Saving for retirement is complicated, so it's not surprising that a few fundamental guidelines have become popular over the years to help simplify complex ideas. Here are four that you might have come across in reading, researching, or just talking with friends. Like most guidelines, they offer helpful starting points but need to be examined critically and adjusted for your specific situation.
Save 10% of your pay for retirement. This is a good beginning, but many retirement experts suggest saving 15% of your salary. If you started late, you may need to save more. At the very least, save enough to receive any matching funds offered by your employer. Consider this: If you save just 6% of your salary and your employer offers a full 6% match, you are already saving 12%!
The percentage of stock in your portfolio should equal 100 minus your age.
This reflects a fundamental idea that younger people can take on more investment risk for potential gain, while older people approaching retirement should protect their principal by converting some volatile growth-oriented stock investments to more stable fixed-income securities.
Although the strategy is sound, the math may no longer be appropriate considering long life spans and low yields on fixed-income investments. For example, if you followed this rule at age 40, 60% (100 minus 40) of your portfolio would consist of stock, and at age 60, the percentage of stock would be 40%. Depending upon your situation and risk tolerance, you may require a higher percentage of stock at either of these ages to meet your retirement savings goals.
You need 70% of your pre-retirement income during retirement. This is an older guideline — 80% is now more commonly suggested. But, in fact, there is no magic number, and you may be better off focusing on your actual expenses today and thinking about whether they'll stay the same, increase, decrease, or even disappear by the time you retire.
While some expenses might disappear, like a mortgage or costs for transportation to and from work, new expenses may arise, such as travel, help with home maintenance, and increased medical costs. A typical 65-year-old couple who retired in 2017 might spend $275,000 on medical care in retirement, even with Medicare.1 Calculate how much you may need to pay your retirement expenses and add a cushion for unexpected events.

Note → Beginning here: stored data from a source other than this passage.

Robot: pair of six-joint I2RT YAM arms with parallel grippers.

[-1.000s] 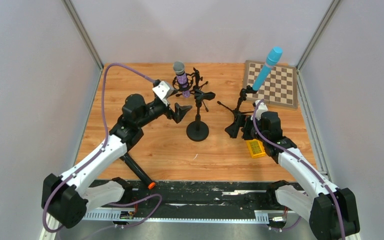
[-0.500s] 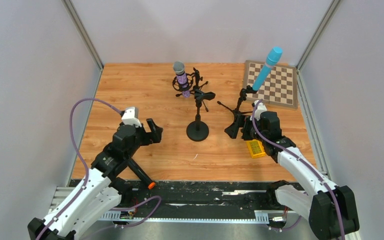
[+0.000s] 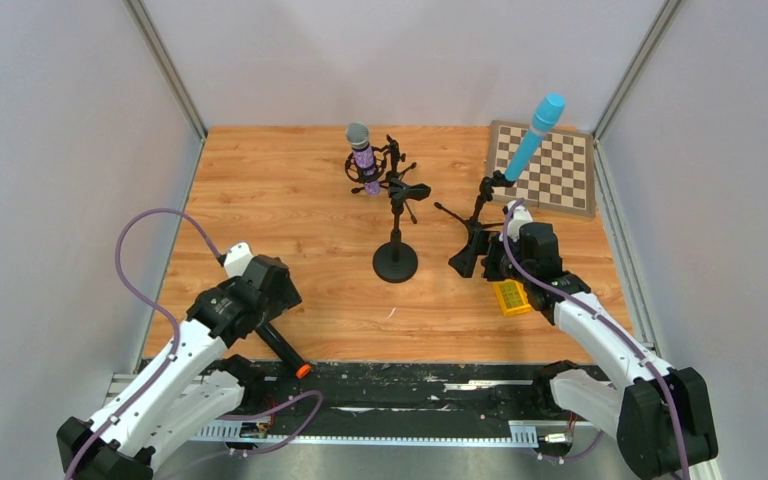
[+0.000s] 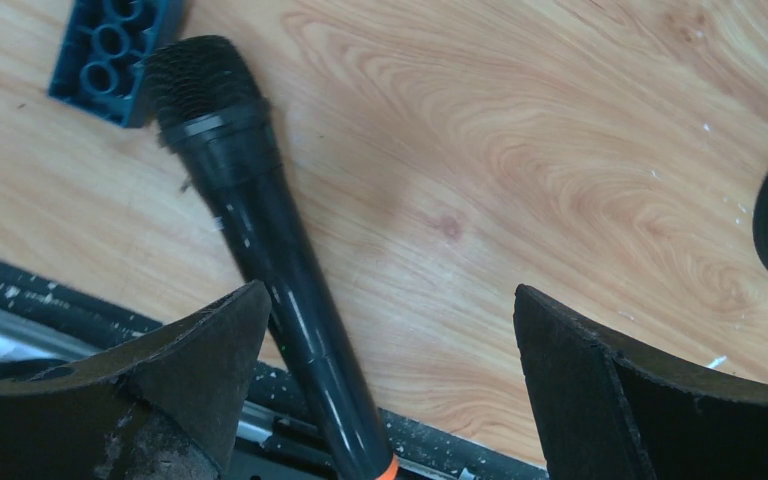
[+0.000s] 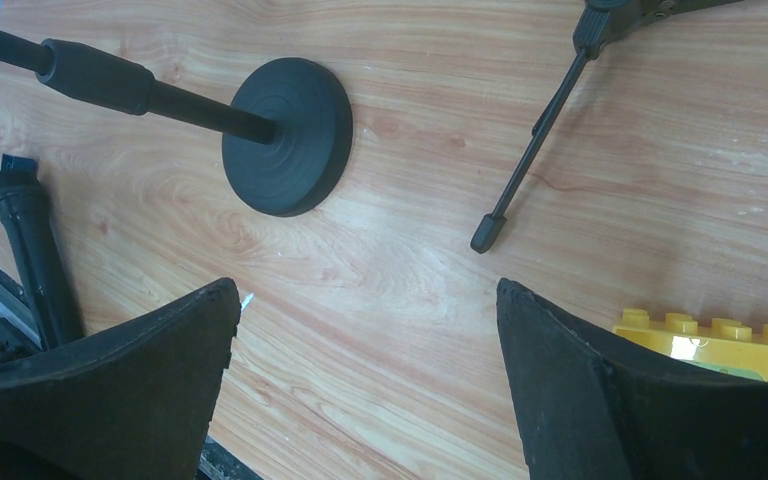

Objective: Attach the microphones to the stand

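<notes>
My left gripper point(image 4: 388, 292) is angled low over the black mic point(image 4: 270, 240), jaws wide, grasping nothing. That mic lies flat at the table's point(image 4: 560, 150) near edge. My right gripper point(image 5: 365, 285) hangs released beside the tripod point(image 5: 535, 150). From above, my left arm hides the black mic's head. Count: three mics, purple point(image 3: 363, 160) and blue point(image 3: 532, 140) mounted.

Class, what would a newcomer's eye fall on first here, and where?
The light-blue microphone stands out, tilted up on a tripod stand by the chessboard at far right. A purple microphone is held upright at far centre. The black microphone lies flat at the near edge, below the left gripper, its jaws open.
</notes>
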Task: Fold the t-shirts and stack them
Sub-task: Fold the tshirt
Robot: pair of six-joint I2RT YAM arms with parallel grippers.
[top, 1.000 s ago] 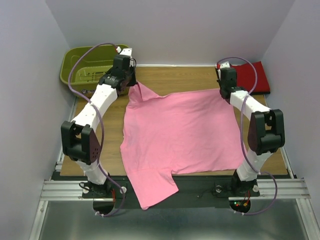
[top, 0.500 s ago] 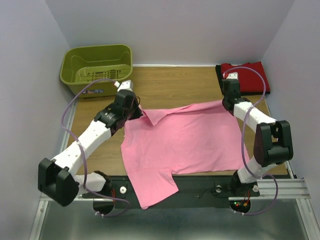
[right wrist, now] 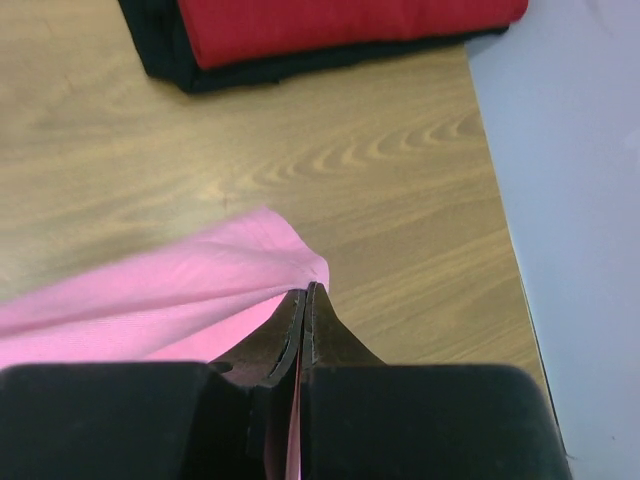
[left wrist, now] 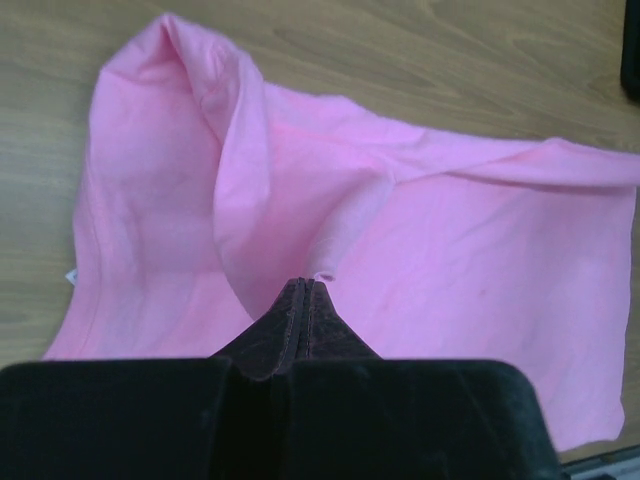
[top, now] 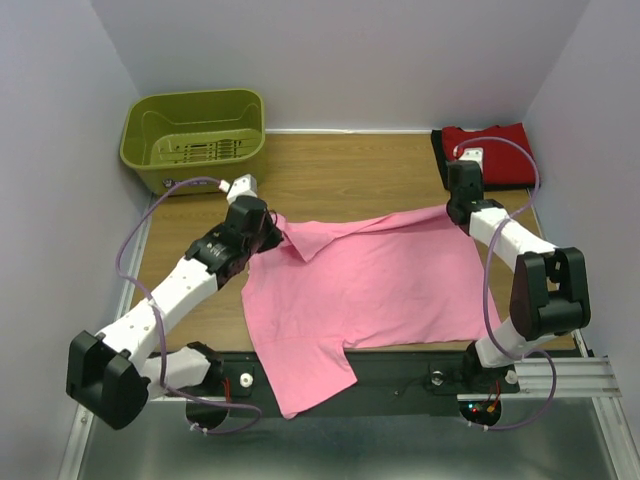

A "safe" withdrawal rate is 4%. The "4% rule" suggests that you make annual withdrawals from your retirement savings equal to 4% of the total when you retire, with annual adjustments for inflation. This model was developed in the 1990s for a 30-year retirement with a portfolio that included 50% large-cap stocks.2 Although this may be a helpful guideline, some experts suggest a lower rate, and there are many other withdrawal models. Factors to consider include the value of your savings, the amount of income you anticipate needing, your life expectancy, the rate of return you expect from your investments, inflation, taxes, and whether you're single or married.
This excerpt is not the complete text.